Would you retype each record exactly as given?

⁂

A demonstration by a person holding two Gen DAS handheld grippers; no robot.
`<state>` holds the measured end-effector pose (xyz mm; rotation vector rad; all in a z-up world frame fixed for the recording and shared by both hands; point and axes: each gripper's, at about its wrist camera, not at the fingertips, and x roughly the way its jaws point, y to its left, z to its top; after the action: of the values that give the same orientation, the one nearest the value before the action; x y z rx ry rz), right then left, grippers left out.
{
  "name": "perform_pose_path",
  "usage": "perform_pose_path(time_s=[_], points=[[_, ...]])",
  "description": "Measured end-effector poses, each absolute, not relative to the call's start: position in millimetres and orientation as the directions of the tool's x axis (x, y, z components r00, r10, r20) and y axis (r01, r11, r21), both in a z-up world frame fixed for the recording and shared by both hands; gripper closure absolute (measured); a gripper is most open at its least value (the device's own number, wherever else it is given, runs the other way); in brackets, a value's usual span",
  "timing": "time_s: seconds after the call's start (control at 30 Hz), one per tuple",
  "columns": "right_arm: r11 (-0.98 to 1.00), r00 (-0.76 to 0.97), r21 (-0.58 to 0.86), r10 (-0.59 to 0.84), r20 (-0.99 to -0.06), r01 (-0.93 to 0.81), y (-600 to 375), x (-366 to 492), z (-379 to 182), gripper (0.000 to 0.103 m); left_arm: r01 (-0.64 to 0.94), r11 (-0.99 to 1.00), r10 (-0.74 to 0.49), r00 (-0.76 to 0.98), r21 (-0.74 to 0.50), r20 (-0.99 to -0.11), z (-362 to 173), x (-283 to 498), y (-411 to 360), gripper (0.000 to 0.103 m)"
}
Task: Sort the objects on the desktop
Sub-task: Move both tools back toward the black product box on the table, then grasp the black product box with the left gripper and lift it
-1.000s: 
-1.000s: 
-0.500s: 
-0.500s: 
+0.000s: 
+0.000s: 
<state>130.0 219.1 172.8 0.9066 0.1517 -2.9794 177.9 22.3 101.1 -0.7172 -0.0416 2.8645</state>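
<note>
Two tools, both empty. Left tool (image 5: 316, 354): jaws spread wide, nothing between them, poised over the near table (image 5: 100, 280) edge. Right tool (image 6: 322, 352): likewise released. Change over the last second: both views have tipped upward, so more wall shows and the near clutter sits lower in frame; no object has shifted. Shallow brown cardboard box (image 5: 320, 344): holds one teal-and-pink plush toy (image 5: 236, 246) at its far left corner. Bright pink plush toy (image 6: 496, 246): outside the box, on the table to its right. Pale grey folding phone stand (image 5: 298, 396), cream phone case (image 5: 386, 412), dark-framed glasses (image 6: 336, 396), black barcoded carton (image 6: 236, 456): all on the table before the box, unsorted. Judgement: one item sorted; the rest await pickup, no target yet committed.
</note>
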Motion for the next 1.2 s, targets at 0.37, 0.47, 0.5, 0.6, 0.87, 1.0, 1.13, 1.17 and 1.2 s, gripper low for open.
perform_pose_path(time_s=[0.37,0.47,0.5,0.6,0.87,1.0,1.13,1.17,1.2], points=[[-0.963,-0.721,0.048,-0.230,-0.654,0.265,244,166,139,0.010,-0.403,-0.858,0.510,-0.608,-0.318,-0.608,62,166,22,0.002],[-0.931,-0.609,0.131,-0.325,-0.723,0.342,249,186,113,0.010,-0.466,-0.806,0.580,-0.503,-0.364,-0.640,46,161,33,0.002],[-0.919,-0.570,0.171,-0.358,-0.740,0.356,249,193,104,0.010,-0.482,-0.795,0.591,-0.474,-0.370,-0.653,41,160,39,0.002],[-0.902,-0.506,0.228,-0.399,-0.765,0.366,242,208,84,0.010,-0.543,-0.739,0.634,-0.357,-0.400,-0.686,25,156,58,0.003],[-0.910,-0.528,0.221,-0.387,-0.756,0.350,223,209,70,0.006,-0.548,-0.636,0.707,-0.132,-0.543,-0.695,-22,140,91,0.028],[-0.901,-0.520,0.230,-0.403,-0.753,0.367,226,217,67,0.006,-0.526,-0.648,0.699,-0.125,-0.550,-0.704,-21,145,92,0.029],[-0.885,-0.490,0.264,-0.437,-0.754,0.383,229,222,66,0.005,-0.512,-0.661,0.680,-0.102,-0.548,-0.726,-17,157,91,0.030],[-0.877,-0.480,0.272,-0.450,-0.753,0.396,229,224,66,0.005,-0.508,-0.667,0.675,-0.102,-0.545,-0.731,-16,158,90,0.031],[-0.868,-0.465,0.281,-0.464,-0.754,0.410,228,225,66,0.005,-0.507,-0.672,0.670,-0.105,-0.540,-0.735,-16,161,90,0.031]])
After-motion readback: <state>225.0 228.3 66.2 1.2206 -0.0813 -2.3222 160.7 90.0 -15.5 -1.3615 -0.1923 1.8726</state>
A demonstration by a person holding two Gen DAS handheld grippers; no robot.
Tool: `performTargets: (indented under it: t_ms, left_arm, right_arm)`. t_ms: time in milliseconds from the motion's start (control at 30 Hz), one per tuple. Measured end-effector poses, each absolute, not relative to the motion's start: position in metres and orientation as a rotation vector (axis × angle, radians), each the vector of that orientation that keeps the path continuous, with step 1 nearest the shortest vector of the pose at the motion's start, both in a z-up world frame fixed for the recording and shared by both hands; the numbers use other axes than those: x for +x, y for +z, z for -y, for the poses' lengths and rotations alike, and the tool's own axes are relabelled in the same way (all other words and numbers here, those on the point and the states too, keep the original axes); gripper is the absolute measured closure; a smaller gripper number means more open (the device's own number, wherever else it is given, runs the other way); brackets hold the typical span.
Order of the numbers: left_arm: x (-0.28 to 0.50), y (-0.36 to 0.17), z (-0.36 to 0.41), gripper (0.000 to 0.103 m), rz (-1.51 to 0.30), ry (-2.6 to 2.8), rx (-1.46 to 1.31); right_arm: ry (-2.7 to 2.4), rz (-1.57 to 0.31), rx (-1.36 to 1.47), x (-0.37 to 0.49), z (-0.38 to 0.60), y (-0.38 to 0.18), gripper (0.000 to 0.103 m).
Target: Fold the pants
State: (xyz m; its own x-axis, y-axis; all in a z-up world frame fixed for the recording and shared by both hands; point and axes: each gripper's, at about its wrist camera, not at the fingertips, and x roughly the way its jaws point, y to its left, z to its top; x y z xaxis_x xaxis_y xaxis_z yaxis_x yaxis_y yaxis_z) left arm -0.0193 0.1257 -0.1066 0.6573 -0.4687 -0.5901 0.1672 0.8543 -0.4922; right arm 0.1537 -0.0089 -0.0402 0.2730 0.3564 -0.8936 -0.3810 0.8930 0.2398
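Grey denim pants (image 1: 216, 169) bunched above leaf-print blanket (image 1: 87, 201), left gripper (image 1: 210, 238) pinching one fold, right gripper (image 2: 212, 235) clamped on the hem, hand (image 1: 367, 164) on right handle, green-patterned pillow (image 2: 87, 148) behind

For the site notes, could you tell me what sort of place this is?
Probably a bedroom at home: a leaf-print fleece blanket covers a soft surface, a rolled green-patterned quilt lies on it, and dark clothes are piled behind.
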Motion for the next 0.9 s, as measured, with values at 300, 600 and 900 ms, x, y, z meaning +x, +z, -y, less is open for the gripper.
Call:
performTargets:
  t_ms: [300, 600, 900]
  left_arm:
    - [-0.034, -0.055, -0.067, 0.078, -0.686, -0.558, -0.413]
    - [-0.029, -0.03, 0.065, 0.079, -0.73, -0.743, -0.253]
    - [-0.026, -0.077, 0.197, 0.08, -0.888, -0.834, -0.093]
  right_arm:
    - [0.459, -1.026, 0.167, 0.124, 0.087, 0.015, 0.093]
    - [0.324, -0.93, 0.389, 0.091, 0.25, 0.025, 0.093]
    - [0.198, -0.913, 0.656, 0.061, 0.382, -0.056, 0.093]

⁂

**WRITTEN ANSWER**
A demonstration by a person holding two Gen DAS handheld grippers; no robot.
`<state>` holds the measured end-effector pose (xyz mm; rotation vector rad; all in a z-up world frame fixed for the recording and shared by both hands; point and axes: each gripper's, at about its wrist camera, not at the fingertips, and x roughly the way its jaws point, y to its left, z to its top; after the action: of the values that give the same orientation, the one nearest the value before the action; x y z rx ry rz), right then left, grippers left out.
{
  "name": "perform_pose_path",
  "usage": "perform_pose_path(time_s=[_], points=[[_, ...]])",
  "description": "Measured end-effector poses, each absolute, not relative to the call's start: position in millimetres and orientation as the directions of the tool's x axis (x, y, z components r00, r10, r20) and y axis (r01, r11, r21), both in a z-up world frame fixed for the recording and shared by both hands; gripper closure absolute (measured); a gripper is most open at its least value (the device's own number, wherever else it is given, runs the other way); in brackets, a value's usual span",
  "timing": "time_s: seconds after the call's start (control at 30 Hz), one per tuple",
  "columns": "right_arm: r11 (-0.98 to 1.00), r00 (-0.76 to 0.97), r21 (-0.58 to 0.86), r10 (-0.59 to 0.84), r20 (-0.99 to -0.06), r01 (-0.93 to 0.81), y (-600 to 375), x (-366 to 492), z (-379 to 182), gripper (0.000 to 0.103 m); left_arm: r01 (-0.64 to 0.94), r11 (-0.99 to 1.00), r10 (-0.74 to 0.49), r00 (-0.76 to 0.98), r21 (-0.74 to 0.50), r20 (-0.99 to -0.11), z (-362 to 173), x (-283 to 498), y (-411 to 360), gripper (0.000 to 0.103 m)"
}
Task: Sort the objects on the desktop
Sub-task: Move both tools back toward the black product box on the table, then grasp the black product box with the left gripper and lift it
-1.000s: 
-1.000s: 
-0.500s: 
-0.500s: 
+0.000s: 
+0.000s: 
<state>130.0 219.1 172.8 0.9066 0.1517 -2.9794 177.9 22.3 101.1 -0.7172 -0.0416 2.8645</state>
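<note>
Two tools, both empty. Left tool (image 5: 316, 354): jaws spread wide, nothing between them, poised over the near table (image 5: 100, 280) edge. Right tool (image 6: 322, 352): likewise released. Change over the last second: both views have tipped upward, so more wall shows and the near clutter sits lower in frame; no object has shifted. Shallow brown cardboard box (image 5: 320, 344): holds one teal-and-pink plush toy (image 5: 236, 246) at its far left corner. Bright pink plush toy (image 6: 496, 246): outside the box, on the table to its right. Pale grey folding phone stand (image 5: 298, 396), cream phone case (image 5: 386, 412), dark-framed glasses (image 6: 336, 396), black barcoded carton (image 6: 236, 456): all on the table before the box, unsorted. Judgement: one item sorted; the rest await pickup, no target yet committed.
</note>
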Motion for the next 1.2 s, targets at 0.37, 0.47, 0.5, 0.6, 0.87, 1.0, 1.13, 1.17 and 1.2 s, gripper low for open.
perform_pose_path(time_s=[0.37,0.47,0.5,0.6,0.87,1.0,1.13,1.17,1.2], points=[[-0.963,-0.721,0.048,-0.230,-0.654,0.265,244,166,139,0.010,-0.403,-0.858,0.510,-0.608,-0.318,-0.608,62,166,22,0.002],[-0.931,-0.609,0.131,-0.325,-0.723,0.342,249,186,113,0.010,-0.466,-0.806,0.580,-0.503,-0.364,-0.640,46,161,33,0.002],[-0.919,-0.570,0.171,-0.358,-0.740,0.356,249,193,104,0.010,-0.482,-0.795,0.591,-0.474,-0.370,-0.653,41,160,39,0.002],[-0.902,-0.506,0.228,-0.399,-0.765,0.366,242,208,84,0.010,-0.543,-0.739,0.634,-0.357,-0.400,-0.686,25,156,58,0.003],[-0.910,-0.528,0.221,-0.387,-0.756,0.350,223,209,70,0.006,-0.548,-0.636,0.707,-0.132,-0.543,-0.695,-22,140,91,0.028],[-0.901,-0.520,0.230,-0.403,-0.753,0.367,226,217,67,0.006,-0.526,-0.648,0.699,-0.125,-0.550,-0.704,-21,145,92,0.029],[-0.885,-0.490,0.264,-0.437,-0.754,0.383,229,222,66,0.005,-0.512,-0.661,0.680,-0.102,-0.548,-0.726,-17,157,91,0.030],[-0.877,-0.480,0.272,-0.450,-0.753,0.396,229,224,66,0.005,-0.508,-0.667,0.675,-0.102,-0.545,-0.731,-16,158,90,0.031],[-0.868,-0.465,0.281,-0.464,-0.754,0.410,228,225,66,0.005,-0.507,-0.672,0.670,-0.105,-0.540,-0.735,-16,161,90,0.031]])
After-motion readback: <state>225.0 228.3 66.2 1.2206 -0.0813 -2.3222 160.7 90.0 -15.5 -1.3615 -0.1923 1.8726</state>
A demonstration by a person holding two Gen DAS handheld grippers; no robot.
Tool: `performTargets: (indented under it: t_ms, left_arm, right_arm)`. t_ms: time in milliseconds from the motion's start (control at 30 Hz), one per tuple. Measured end-effector poses, each absolute, not relative to the motion's start: position in metres and orientation as a rotation vector (axis × angle, radians), each the vector of that orientation that keeps the path continuous, with step 1 nearest the shortest vector of the pose at the motion's start, both in a z-up world frame fixed for the recording and shared by both hands; the numbers use other axes than those: x for +x, y for +z, z for -y, for the poses' lengths and rotations alike, and the tool's own axes are relabelled in the same way (all other words and numbers here, those on the point and the states too, keep the original axes); gripper is the absolute measured closure; a smaller gripper number means more open (the device's own number, wherever else it is given, runs the other way); brackets hold the typical span.
Order of the numbers: left_arm: x (-0.28 to 0.50), y (-0.36 to 0.17), z (-0.36 to 0.41), gripper (0.000 to 0.103 m), rz (-1.51 to 0.30), ry (-2.6 to 2.8), rx (-1.46 to 1.31); right_arm: ry (-2.7 to 2.4), rz (-1.57 to 0.31), rx (-1.36 to 1.47), x (-0.37 to 0.49), z (-0.38 to 0.60), y (-0.38 to 0.18), gripper (0.000 to 0.103 m).
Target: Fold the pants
State: (xyz m; its own x-axis, y-axis; all in a z-up world frame fixed for the recording and shared by both hands; point and axes: each gripper's, at about its wrist camera, not at the fingertips, and x roughly the way its jaws point, y to its left, z to its top; x y z xaxis_x xaxis_y xaxis_z yaxis_x yaxis_y yaxis_z) left arm -0.0193 0.1257 -0.1066 0.6573 -0.4687 -0.5901 0.1672 0.8543 -0.4922; right arm 0.1537 -0.0089 -0.0402 0.2730 0.3564 -0.8936 -0.3810 0.8930 0.2398
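Grey denim pants (image 1: 216, 169) bunched above leaf-print blanket (image 1: 87, 201), left gripper (image 1: 210, 238) pinching one fold, right gripper (image 2: 212, 235) clamped on the hem, hand (image 1: 367, 164) on right handle, green-patterned pillow (image 2: 87, 148) behind

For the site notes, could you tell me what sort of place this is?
Probably a bedroom at home: a leaf-print fleece blanket covers a soft surface, a rolled green-patterned quilt lies on it, and dark clothes are piled behind.
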Motion for the next 0.9 s, as measured, with values at 300, 600 and 900 ms, x, y, z meaning +x, +z, -y, less is open for the gripper.
Call:
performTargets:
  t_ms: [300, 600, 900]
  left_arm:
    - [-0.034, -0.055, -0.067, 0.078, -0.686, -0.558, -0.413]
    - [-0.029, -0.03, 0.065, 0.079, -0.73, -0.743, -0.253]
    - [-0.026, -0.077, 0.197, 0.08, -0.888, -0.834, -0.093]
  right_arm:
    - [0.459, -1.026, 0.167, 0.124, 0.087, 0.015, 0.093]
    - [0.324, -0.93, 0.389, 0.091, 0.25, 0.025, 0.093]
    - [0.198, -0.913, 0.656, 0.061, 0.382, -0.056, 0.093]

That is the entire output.